*WORK TO BE COMPLETED*:
Below are the records; print them again exactly and omit the pictures.

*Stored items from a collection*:
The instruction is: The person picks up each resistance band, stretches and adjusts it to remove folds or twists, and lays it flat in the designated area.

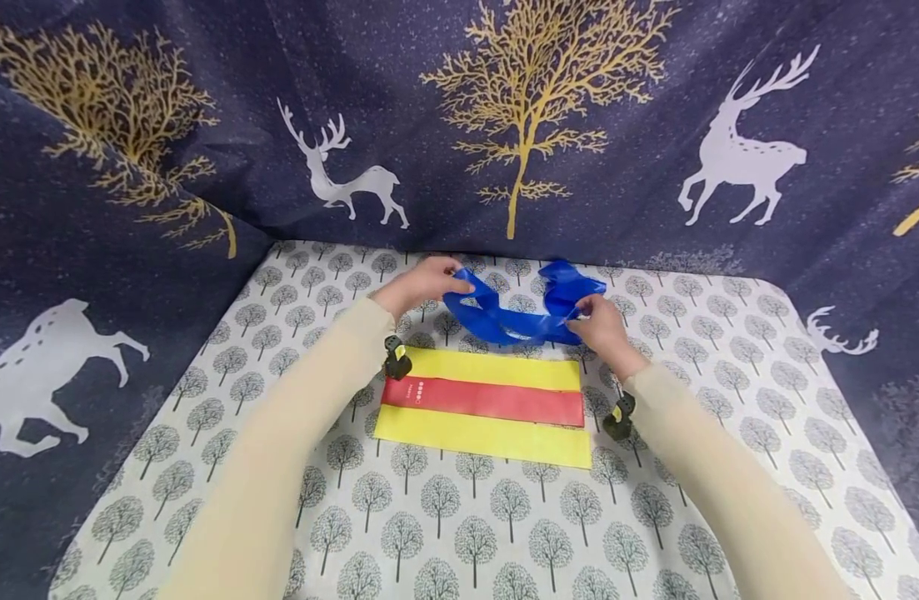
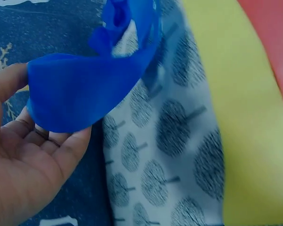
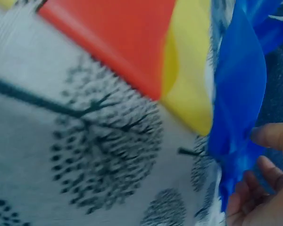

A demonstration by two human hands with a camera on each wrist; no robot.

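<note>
A limp blue exercise band [image 1: 521, 323] sags between my two hands near the back of the table. My left hand [image 1: 432, 282] pinches its left end; in the left wrist view the thumb and fingers lie on either side of the band [image 2: 80, 92]. At the right, my right hand [image 1: 604, 327] grips the band near its bunched part, thumb showing against the blue [image 3: 240, 80] in the right wrist view. Closer to me, a flat red band [image 1: 496, 400] with white printing lies lengthwise on a wider yellow band [image 1: 481, 435].
A white cloth with printed trees covers the table [image 1: 474, 542]. Dark blue fabric [image 1: 399, 83] with deer and golden trees hangs along the back and sides. Small black devices [image 1: 619, 419] sit at both wrists.
</note>
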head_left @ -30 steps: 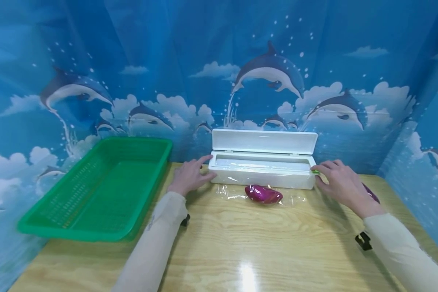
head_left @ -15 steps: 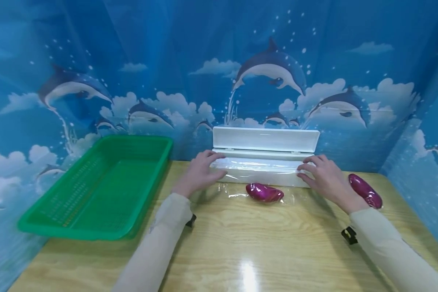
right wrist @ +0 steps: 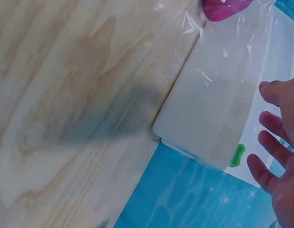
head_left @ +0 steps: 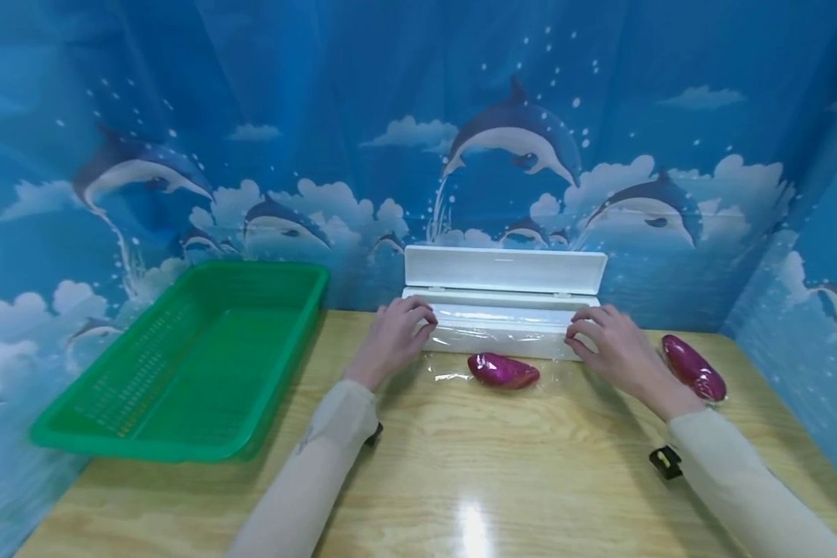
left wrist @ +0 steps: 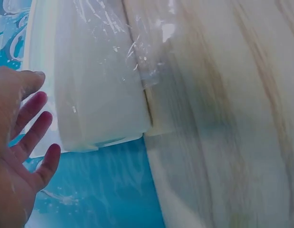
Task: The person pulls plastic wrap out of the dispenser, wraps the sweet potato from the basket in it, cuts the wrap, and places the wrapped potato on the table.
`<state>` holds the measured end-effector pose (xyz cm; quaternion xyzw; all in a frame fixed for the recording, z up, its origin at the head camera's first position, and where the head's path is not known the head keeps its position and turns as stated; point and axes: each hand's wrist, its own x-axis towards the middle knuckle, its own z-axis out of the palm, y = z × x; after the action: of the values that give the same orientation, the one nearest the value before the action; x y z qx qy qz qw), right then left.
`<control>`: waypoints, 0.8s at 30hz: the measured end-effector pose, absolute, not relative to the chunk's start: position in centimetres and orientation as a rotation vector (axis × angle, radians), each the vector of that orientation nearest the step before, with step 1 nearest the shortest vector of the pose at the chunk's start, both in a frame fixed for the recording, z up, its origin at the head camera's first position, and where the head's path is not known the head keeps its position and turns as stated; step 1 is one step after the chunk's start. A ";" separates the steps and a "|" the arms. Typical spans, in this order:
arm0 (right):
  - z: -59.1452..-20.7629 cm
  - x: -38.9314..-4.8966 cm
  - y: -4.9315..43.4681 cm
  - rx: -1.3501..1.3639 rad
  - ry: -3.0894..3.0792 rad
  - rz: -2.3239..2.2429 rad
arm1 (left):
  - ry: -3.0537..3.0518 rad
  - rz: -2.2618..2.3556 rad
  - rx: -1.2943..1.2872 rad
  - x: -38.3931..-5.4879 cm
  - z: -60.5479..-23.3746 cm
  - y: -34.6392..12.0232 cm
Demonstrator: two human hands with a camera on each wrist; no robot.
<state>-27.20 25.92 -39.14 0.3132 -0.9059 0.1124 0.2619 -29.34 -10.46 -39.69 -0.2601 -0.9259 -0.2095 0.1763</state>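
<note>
A white cling film dispenser stands at the table's back with its lid raised. Clear cling film runs over its front down to the table, where a glossy purple, tapered vegetable-like item lies on the film. At the left end of the box, my left hand pinches the film between thumb and forefinger. My right hand does likewise near the right end, its other fingers loosely bent. A small green slider shows at the box's right end.
A large green plastic basket stands on the left. Another purple item, shiny as if film-wrapped, lies at the right beyond my right hand. A dolphin-printed blue curtain hangs close behind the wooden table.
Both hands have moved inward from the box's ends, the right one leaving the green slider, and their fingers have closed on the film. The purple items and basket stay put.
</note>
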 end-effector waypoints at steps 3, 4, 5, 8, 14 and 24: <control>-39.0 -26.5 25.9 0.867 -2.446 0.329 | -2.593 -0.609 -0.779 -28.9 -39.7 -10.7; -39.0 -26.2 25.9 0.876 -2.439 0.335 | -2.592 -0.608 -0.789 -28.7 -39.6 -10.8; -39.0 -25.9 26.0 0.890 -2.430 0.344 | -2.592 -0.606 -0.797 -28.5 -39.6 -10.9; -39.0 -24.9 26.2 0.934 -2.392 0.354 | -2.607 -0.588 -0.806 -27.4 -39.3 -11.2; -39.3 -23.3 26.6 0.951 -2.386 0.373 | -2.596 -0.420 -0.915 -25.3 -38.8 -8.9; -39.9 -22.1 26.3 1.022 -2.331 0.431 | -2.756 -0.094 -1.139 -26.1 -39.1 -2.3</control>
<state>-22.06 26.27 -39.90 0.3805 -0.8678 0.1604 0.2765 -26.06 -2.27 -39.07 -0.3807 -0.9208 -0.0314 0.0791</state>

*SOLUTION*:
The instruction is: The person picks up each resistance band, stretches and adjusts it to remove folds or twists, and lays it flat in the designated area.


A demonstration by two human hands with a camera on each wrist; no robot.

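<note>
A limp blue exercise band [image 1: 521, 323] sags between my two hands near the back of the table. My left hand [image 1: 432, 282] pinches its left end; in the left wrist view the thumb and fingers lie on either side of the band [image 2: 80, 92]. At the right, my right hand [image 1: 604, 327] grips the band near its bunched part, thumb showing against the blue [image 3: 240, 80] in the right wrist view. Closer to me, a flat red band [image 1: 496, 400] with white printing lies lengthwise on a wider yellow band [image 1: 481, 435].
A white cloth with printed trees covers the table [image 1: 474, 542]. Dark blue fabric [image 1: 399, 83] with deer and golden trees hangs along the back and sides. Small black devices [image 1: 619, 419] sit at both wrists.
</note>
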head_left @ -30 steps: 
head_left @ -15 steps: 
right wrist @ +0 steps: 
head_left @ +0 steps: 
left wrist @ +0 steps: 
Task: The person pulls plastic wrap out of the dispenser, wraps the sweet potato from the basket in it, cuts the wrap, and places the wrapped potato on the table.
`<state>` holds the measured end-effector pose (xyz cm; quaternion xyzw; all in a frame fixed for the recording, z up, its origin at the head camera's first position, and where the head's path is not known the head keeps its position and turns as stated; point and axes: each hand's wrist, its own x-axis towards the middle knuckle, its own z-axis out of the palm, y = z × x; after the action: of the values that give the same orientation, the one nearest the value before the action; x y z qx qy qz qw), right then left.
`<control>`: waypoints, 0.8s at 30hz: the measured end-effector pose, absolute, not relative to the chunk's start: position in centimetres and orientation as a rotation vector (axis × angle, radians), each the vector of that orientation nearest the step before, with step 1 nearest the shortest vector of the pose at the chunk's start, both in a frame fixed for the recording, z up, its origin at the head camera's first position, and where the head's path is not known the head keeps its position and turns as stated; step 1 is one step after the chunk's start. A ";" separates the steps and a "|" the arms. Typical spans, in this order:
arm0 (right):
  - z: -59.1452..-20.7629 cm
  - x: -38.9314..-4.8966 cm
  - y: -4.9315..43.4681 cm
  - rx: -1.3501..1.3639 rad
  - ry: -3.0894..3.0792 rad
  - rz: -2.3239..2.2429 rad
arm1 (left):
  - ry: -3.0537..3.0518 rad
  - rz: -2.2618..2.3556 rad
  - rx: -1.2943..1.2872 rad
  - x: -38.3931..-5.4879 cm
  - z: -60.5479..-23.3746 cm
  - y: -34.6392..12.0232 cm
Demonstrator: two human hands with a camera on each wrist; no robot.
<state>-27.20 25.92 -39.14 0.3132 -0.9059 0.1124 0.2619 -29.34 -10.46 -39.69 -0.2601 -0.9259 -0.2095 0.1763</state>
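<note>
A white cling film dispenser stands at the table's back with its lid raised. Clear cling film runs over its front down to the table, where a glossy purple, tapered vegetable-like item lies on the film. At the left end of the box, my left hand pinches the film between thumb and forefinger. My right hand does likewise near the right end, its other fingers loosely bent. A small green slider shows at the box's right end.
A large green plastic basket stands on the left. Another purple item, shiny as if film-wrapped, lies at the right beyond my right hand. A dolphin-printed blue curtain hangs close behind the wooden table.
Both hands have moved inward from the box's ends, the right one leaving the green slider, and their fingers have closed on the film. The purple items and basket stay put.
</note>
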 end-effector waypoints at steps 3, 4, 5, 8, 14 and 24: <control>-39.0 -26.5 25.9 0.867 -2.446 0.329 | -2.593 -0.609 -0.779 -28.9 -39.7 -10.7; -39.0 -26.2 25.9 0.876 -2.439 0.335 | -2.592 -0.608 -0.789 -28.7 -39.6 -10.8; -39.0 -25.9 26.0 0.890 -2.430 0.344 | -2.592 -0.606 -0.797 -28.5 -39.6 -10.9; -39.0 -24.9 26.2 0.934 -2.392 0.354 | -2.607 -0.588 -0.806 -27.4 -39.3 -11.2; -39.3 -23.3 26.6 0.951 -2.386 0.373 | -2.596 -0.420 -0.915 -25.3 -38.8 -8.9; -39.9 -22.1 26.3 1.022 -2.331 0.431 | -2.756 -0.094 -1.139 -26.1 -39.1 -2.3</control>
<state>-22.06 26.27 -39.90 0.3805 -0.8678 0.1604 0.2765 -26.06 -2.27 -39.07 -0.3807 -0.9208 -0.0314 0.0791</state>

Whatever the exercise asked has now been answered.